Страна назначения выяснилась только в аэропорту, у стойки компании «Эр Франс». Уэстолл тянул до последней возможности и только перед самой регистрацией вручил мне билет и паспорт. И я прочел: «Лондон— Танжер — Агадир».
«Эр Франс» прямого отношения к полету не имела, рейс выполнялся компанией «Руаяль Эр Марок». Не самой большой и не самой престижной в мире. Обзаводиться собственной стойкой в Хитроу ради единственного и даже, как будто, не ежедневного рейса марокканцам показалось накладно, вот европейская «старшая сестра» и согласилась прийти им на помощь. По давней колониальной памяти и, разумеется, не бесплатно.

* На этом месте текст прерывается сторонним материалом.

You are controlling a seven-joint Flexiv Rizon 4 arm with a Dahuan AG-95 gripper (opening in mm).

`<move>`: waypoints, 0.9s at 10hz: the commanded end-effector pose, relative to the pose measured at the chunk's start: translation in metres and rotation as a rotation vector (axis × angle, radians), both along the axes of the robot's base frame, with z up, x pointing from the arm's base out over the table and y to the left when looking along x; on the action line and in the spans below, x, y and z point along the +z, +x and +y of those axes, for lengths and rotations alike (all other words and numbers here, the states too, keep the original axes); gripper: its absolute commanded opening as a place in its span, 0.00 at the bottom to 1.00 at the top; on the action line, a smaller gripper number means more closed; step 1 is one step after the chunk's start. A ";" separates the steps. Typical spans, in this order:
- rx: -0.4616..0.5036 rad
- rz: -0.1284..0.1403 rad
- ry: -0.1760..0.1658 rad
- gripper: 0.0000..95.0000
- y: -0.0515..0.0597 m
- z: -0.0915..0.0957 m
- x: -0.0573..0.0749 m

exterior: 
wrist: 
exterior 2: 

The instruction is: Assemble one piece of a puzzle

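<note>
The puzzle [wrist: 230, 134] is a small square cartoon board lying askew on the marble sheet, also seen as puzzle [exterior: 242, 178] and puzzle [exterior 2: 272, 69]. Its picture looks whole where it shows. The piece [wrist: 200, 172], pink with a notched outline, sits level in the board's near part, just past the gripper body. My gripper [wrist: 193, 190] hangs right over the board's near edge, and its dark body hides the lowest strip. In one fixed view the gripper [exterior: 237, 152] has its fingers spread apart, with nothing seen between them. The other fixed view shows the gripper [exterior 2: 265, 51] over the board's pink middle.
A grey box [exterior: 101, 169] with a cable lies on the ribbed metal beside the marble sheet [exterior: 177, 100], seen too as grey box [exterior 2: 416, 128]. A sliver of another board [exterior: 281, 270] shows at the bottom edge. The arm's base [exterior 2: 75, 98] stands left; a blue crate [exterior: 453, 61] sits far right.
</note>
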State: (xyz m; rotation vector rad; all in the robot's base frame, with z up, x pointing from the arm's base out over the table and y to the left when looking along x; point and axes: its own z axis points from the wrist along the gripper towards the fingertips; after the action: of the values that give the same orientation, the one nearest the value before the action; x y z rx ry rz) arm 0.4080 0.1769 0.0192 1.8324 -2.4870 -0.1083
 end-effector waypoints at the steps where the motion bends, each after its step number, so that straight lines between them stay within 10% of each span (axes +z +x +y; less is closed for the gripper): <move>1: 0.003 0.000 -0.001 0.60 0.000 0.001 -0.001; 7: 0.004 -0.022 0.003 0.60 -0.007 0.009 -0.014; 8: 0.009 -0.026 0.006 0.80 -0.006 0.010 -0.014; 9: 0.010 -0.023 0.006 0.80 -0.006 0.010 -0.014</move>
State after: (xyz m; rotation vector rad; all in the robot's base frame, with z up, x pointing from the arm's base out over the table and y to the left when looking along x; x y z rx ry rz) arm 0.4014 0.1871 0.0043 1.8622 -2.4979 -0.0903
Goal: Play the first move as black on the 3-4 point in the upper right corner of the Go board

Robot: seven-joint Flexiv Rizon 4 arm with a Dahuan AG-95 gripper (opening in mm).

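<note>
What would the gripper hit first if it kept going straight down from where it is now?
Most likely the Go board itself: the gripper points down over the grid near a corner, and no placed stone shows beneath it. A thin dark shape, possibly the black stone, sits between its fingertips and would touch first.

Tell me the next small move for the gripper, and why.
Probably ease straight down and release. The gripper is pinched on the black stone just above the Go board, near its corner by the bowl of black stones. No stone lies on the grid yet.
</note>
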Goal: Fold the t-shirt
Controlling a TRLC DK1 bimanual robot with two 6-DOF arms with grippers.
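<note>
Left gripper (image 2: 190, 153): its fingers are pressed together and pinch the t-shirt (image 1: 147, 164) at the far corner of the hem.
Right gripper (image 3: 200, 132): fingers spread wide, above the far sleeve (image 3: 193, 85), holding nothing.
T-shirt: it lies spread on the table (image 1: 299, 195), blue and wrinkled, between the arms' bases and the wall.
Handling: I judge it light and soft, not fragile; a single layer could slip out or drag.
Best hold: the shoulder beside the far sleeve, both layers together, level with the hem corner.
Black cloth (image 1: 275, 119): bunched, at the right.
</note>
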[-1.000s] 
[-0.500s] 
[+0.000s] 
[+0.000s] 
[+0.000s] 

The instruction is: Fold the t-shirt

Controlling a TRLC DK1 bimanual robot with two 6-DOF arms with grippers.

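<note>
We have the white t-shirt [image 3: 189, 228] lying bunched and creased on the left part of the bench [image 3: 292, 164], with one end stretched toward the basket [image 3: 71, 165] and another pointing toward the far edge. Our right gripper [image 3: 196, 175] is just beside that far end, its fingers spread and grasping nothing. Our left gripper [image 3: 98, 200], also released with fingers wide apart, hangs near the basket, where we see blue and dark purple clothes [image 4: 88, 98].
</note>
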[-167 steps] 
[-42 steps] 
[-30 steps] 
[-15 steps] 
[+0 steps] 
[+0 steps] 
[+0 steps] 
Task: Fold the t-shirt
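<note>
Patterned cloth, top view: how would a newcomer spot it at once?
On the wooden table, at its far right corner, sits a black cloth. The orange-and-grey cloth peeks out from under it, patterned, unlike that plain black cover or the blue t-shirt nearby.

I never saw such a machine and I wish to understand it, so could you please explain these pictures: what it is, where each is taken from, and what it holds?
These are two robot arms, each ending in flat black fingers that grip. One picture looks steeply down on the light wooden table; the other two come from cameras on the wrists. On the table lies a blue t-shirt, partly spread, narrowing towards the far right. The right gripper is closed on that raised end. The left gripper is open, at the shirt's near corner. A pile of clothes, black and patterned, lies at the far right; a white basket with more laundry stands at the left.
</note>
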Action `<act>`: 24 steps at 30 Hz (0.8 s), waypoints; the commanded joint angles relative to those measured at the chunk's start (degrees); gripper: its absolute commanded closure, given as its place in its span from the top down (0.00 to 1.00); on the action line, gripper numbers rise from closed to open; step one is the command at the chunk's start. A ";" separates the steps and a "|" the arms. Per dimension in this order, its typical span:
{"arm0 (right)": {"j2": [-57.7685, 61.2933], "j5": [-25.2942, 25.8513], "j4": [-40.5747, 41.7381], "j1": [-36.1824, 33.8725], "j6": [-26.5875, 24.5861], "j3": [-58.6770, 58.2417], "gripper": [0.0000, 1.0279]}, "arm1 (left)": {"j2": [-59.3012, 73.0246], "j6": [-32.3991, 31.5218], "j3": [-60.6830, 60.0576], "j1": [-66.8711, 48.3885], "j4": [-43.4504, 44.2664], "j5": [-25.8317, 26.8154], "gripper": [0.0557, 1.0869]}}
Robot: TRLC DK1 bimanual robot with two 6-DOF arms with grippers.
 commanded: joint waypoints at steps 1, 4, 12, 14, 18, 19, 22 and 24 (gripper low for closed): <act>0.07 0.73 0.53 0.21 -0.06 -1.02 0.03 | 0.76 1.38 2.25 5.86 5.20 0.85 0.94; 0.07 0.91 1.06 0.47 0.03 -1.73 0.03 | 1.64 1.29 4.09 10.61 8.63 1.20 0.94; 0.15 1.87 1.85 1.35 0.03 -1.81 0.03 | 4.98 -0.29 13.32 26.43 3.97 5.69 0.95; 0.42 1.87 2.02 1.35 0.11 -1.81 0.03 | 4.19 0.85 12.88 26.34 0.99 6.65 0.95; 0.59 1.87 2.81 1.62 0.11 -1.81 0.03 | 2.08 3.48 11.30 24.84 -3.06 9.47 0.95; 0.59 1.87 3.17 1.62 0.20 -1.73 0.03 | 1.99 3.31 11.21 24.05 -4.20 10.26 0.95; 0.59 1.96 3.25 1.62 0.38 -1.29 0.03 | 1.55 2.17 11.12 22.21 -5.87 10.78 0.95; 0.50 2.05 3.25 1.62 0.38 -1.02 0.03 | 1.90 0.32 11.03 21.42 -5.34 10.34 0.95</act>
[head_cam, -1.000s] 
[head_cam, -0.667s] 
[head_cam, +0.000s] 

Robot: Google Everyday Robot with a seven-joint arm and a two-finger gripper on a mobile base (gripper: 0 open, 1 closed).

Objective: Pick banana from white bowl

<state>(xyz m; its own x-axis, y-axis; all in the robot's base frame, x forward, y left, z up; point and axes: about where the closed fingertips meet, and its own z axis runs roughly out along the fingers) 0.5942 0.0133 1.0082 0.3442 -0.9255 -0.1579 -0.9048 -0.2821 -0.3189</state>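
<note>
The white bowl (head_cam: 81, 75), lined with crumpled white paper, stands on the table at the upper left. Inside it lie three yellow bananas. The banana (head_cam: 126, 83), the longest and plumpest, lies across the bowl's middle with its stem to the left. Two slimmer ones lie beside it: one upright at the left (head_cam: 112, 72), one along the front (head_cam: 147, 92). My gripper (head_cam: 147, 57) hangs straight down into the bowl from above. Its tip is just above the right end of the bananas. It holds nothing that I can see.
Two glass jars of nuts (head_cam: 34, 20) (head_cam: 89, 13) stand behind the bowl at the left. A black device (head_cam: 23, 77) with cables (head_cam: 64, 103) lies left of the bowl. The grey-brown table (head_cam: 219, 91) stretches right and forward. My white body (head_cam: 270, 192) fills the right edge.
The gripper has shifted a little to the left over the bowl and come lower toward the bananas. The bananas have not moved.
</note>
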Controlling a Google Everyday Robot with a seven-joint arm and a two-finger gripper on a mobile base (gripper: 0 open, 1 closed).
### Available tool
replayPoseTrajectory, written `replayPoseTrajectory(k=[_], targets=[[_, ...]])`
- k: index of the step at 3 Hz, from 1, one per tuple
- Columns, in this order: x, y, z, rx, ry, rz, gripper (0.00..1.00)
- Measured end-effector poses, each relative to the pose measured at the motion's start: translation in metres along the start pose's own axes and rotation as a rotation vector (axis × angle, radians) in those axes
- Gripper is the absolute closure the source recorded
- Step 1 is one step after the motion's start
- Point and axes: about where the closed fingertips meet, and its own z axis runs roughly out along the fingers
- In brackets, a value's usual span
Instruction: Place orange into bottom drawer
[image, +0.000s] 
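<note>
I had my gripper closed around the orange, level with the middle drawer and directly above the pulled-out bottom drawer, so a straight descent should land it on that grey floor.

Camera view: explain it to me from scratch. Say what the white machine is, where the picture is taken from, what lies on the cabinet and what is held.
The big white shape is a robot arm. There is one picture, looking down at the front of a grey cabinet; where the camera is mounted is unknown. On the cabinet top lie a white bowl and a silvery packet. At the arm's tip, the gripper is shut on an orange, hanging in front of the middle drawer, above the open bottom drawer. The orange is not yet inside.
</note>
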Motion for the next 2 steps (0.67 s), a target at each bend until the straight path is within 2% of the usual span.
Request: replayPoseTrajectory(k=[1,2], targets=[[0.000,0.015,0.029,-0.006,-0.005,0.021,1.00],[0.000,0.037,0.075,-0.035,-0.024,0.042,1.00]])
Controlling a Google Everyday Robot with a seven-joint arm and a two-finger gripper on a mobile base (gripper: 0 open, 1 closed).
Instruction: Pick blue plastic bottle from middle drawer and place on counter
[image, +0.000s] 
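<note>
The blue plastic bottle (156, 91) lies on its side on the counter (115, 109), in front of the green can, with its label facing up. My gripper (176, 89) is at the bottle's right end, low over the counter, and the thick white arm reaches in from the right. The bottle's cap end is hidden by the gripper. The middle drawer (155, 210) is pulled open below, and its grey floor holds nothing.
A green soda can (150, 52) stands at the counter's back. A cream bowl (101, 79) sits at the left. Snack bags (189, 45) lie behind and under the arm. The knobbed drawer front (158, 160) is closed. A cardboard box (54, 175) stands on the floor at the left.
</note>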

Паспорт был новый. Опять Дэвид Лок, но с уточненной, доподлинно моей, датой рождения. И не убогий, тяп-ляп, документишко от имени посольства, а истинный «двуспальный лева», сорокастраничный, бархатно зеленый с золотым тиснением, выданный самим «Хоум офисом» — министерством внутренних дел. Срок действия — десять лет, аж до 25 января 1994 года. И хотя реально «лёва» прожил у меня в кармане не десять лет, а десять дней, но и их хватило, чтобы вызубрить номер —226246 Е.
Не сомневаюсь, было тут нечто от психологического эксперимента. Одно дело, мол, открещиваться от британского гражданства заочно, теоретически, и совсем другое — получив его нежданно-негаданно в руки. То кнут, то пряник. А ну как дрогну и соглашусь на то, что прежде высмеивал? А ну как, впечатленный пограничным и таможенным могуществом зеленой книжицы, не захочу ее отдавать?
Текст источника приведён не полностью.